Blue Origin this year won a $3.4 billion NASA contract to send humans to the moon’s surface in the next decade, and more broadly has had success with a suborbital human space tourism business centered on its reusable New Shepard rocket. It also plans to build an Earth-orbiting space station.

But New Shepard has been grounded for more than a year after a 2022 uncrewed mishap. And development of Blue Origin’s reusable New Glenn rocket has been delayed for years, setting back the company’s long-awaited debut in Earth’s orbit and its bid to challenge SpaceX’s growing dominance in the global space sector.

In the past several months, Blue Origin’s corporate structure has changed substantially as its leadership gets a revamp.

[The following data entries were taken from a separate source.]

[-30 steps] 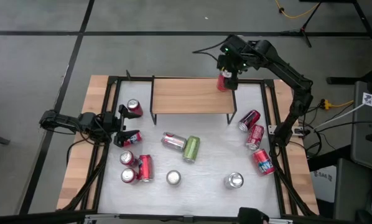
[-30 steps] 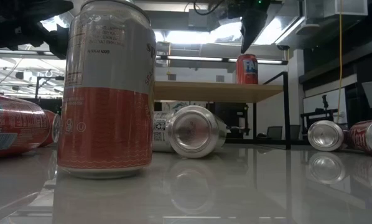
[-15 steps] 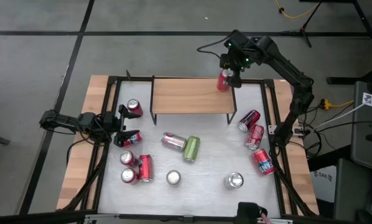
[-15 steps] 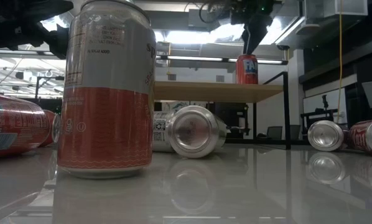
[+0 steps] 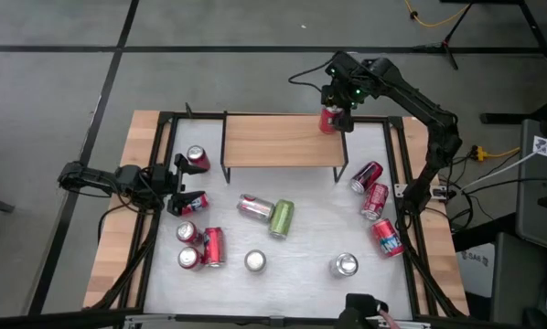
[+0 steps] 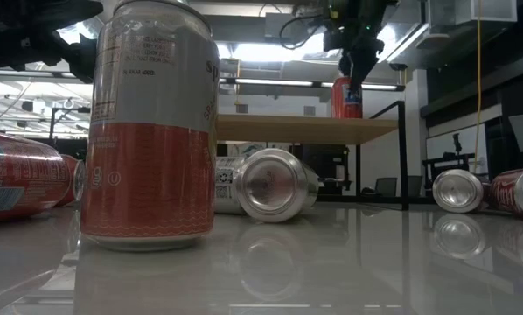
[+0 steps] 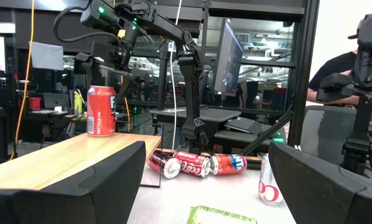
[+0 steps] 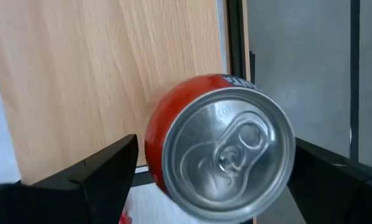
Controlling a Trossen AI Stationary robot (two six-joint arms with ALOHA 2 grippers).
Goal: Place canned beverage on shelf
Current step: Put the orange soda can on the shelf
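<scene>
Shelf (image 5: 278, 140) work sits at the far end of the table (image 5: 301, 238): a red can (image 5: 329, 119) stands upright on the light-wood plank, right at the corner nearest the right arm. That spot looks chosen for reach, since the arm comes in from that side and the corner is the first bit of plank it meets.

Right tool (image 5: 340, 99) hangs directly over the can, fingers spread wide on either side of it. In the right wrist view the can's top (image 8: 226, 152) fills the gap, with daylight between the can wall and each finger (image 8: 89, 180), so nothing is gripped (the can bears its own weight on the plank). My reading is that the placing is done and the wide spread is there so the tool can lift away without nudging the can off the edge.

Left tool (image 5: 177, 185) waits low at the table's left edge, fingers also parted and empty, pointing across at the shelf. Other cans lie scattered over the white surface, among them a green can (image 5: 281, 217) on its side and a silver-and-orange can (image 6: 152, 122) standing close to the low camera.
</scene>
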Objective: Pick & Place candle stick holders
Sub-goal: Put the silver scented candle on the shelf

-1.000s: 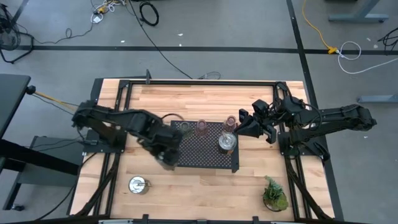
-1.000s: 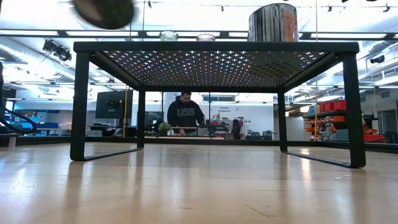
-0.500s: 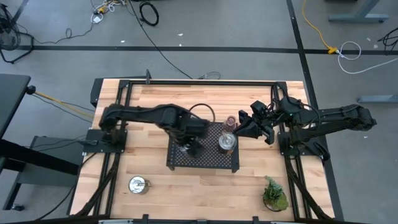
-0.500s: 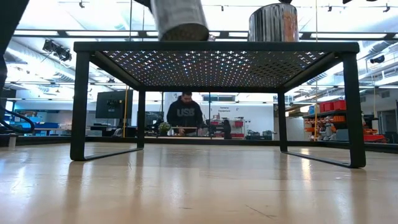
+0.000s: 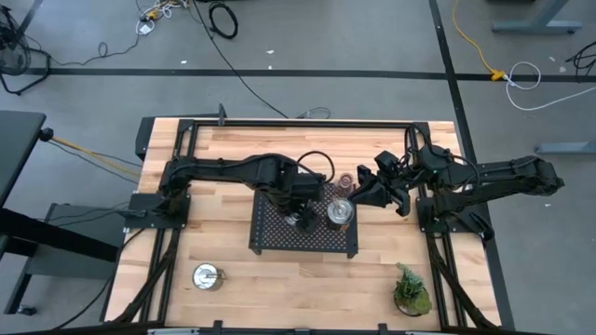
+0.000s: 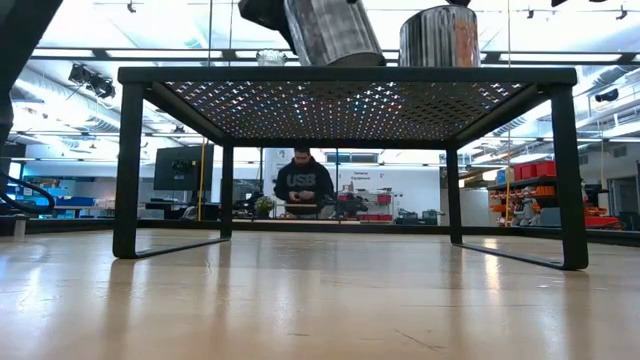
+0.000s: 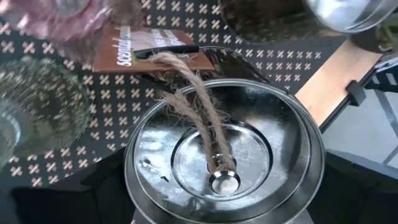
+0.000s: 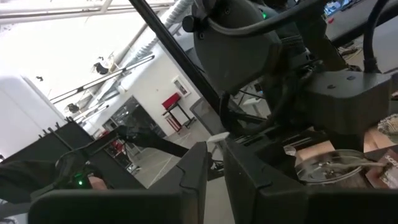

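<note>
My left gripper (image 5: 303,218) is over the black perforated tray (image 5: 279,240), shut on a shiny silver holder (image 7: 224,155) with a twine loop and a brown tag. In the low view this holder (image 6: 330,30) is tilted above the tray top. A second silver holder (image 5: 340,212) stands on the tray to its right, and a third (image 5: 208,276) stands on the table near the front left. A pink glass cup (image 7: 68,18) and a clear greenish one (image 7: 37,106) stand on the tray. My right gripper (image 5: 365,193) waits, shut and empty, at the tray's far right corner. My left gripper holds the silver holder by its outer wall just under the rim (image 7: 314,155), pinched between the two fingers, one on each side. The fingers come from above, pointing down. The holder is tilted, its open top toward the wrist and its base (image 6: 340,58) just above the tray top; whether it touches the tray I cannot tell.
A small green potted plant (image 5: 410,290) stands at the front right. The tray stands on thin legs (image 6: 128,170) with open space beneath it. A person (image 6: 300,185) is in the room beyond the table.
My left gripper has carried the silver holder from the tray's near left corner toward the table's right, over the tray and next to the standing silver holder. The holder has tipped to a slant along the way.
</note>
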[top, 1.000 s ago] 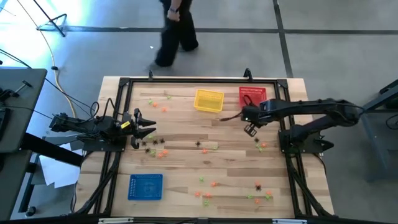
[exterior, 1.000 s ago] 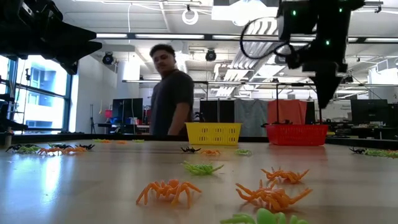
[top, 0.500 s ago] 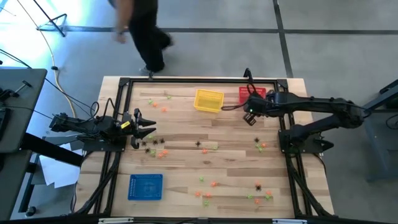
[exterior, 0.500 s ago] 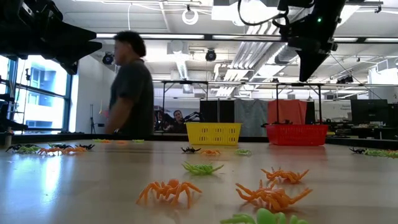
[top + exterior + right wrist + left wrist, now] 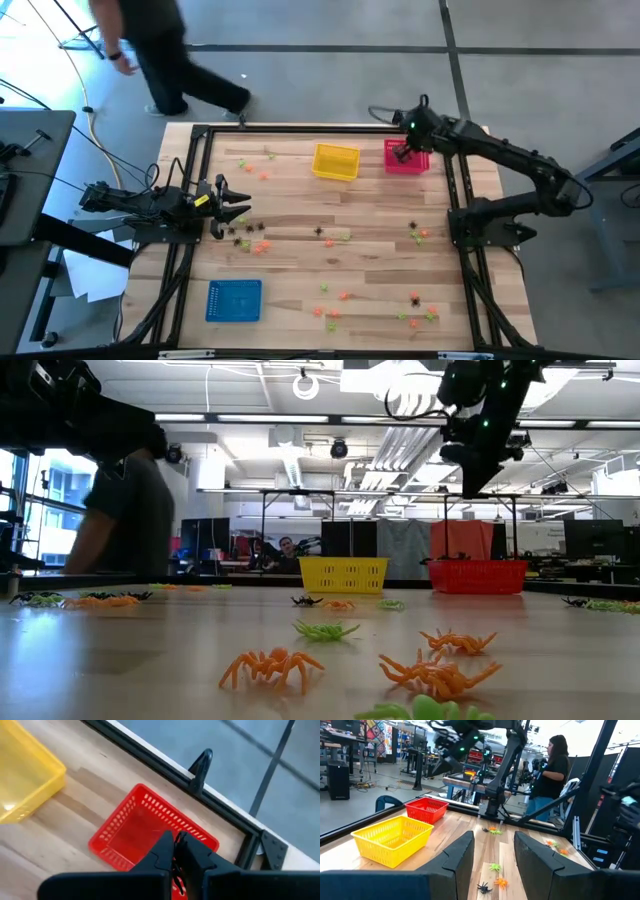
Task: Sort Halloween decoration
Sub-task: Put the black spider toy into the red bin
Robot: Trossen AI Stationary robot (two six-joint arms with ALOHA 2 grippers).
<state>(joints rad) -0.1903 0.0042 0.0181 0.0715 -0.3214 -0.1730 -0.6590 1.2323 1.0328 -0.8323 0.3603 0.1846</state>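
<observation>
**Right arm now poised above the red basket**

Over the past second the right arm has swung from mid-table, right of centre in the high view, up to the upper right, and the right gripper (image 5: 404, 150) now hangs directly over the red basket (image 5: 406, 157). In the right wrist view its two dark fingers (image 5: 167, 851) stand almost together, with only a thin slit between them, pointing down into the basket's open mouth. Whether a trinket is pinched in that slit cannot be told: something dark sits at the tips, but it may be part of the fingers themselves. If one is held, this looks like the drop-off stage for one piece, with release the likely next move.

The left gripper (image 5: 232, 208) has not shifted; it waits at the left middle of the high view, jaws standing apart and holding nothing, just above a small cluster of black trinkets (image 5: 240, 230).

Most of the Halloween decoration (image 5: 338, 296) is still unsorted on the wooden table (image 5: 290, 200): orange, green and black pieces scattered at lower centre and lower right, a few at upper left, some at centre. The yellow basket (image 5: 335, 161) sits at upper centre and the blue basket (image 5: 234, 300) at lower left. A person (image 5: 150, 50) has walked leftwards beyond the table's far edge, now upper left.
</observation>
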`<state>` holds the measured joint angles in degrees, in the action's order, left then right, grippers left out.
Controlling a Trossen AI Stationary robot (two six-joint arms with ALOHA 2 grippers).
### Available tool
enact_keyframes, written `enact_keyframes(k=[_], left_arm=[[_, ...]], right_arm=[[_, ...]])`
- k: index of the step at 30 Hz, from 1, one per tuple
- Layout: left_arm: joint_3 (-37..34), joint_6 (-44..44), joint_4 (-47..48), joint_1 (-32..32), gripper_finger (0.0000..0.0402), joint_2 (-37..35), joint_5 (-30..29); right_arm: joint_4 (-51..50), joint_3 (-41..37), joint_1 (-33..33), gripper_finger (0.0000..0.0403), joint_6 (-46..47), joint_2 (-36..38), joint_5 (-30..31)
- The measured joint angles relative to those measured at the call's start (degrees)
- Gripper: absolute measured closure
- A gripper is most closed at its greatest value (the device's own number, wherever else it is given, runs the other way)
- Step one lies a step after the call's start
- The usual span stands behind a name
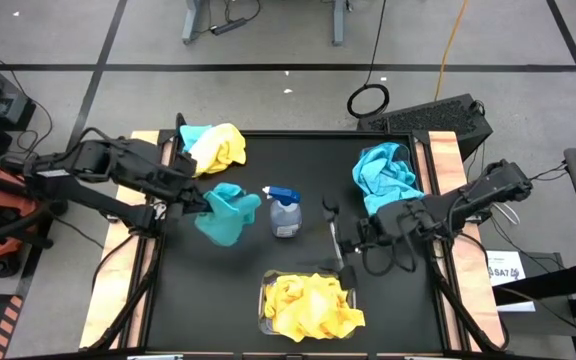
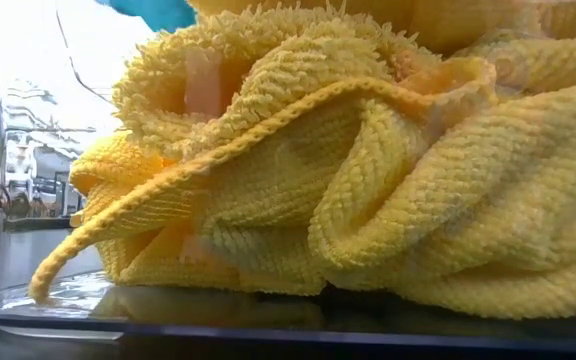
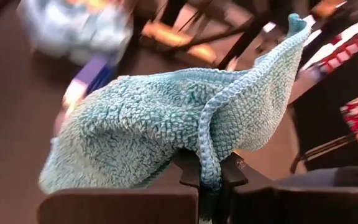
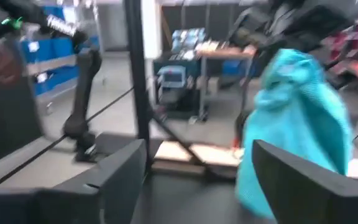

The company this month unveiled a new In-Space Systems unit and brought its development of a new maneuverable spacecraft, Blue Ring, out of the shadows, aiming to capture a slice of a growing market for refueling and deploying spacecraft while in orbit. Blue Origin this year also spun its moon lander program into a new independent business unit.

In replacing Smith with Limp, Bezos told employees in an email last month that “I know we’ll remain focused on our customer commitments, production schedules and executing with speed and operational excellence.”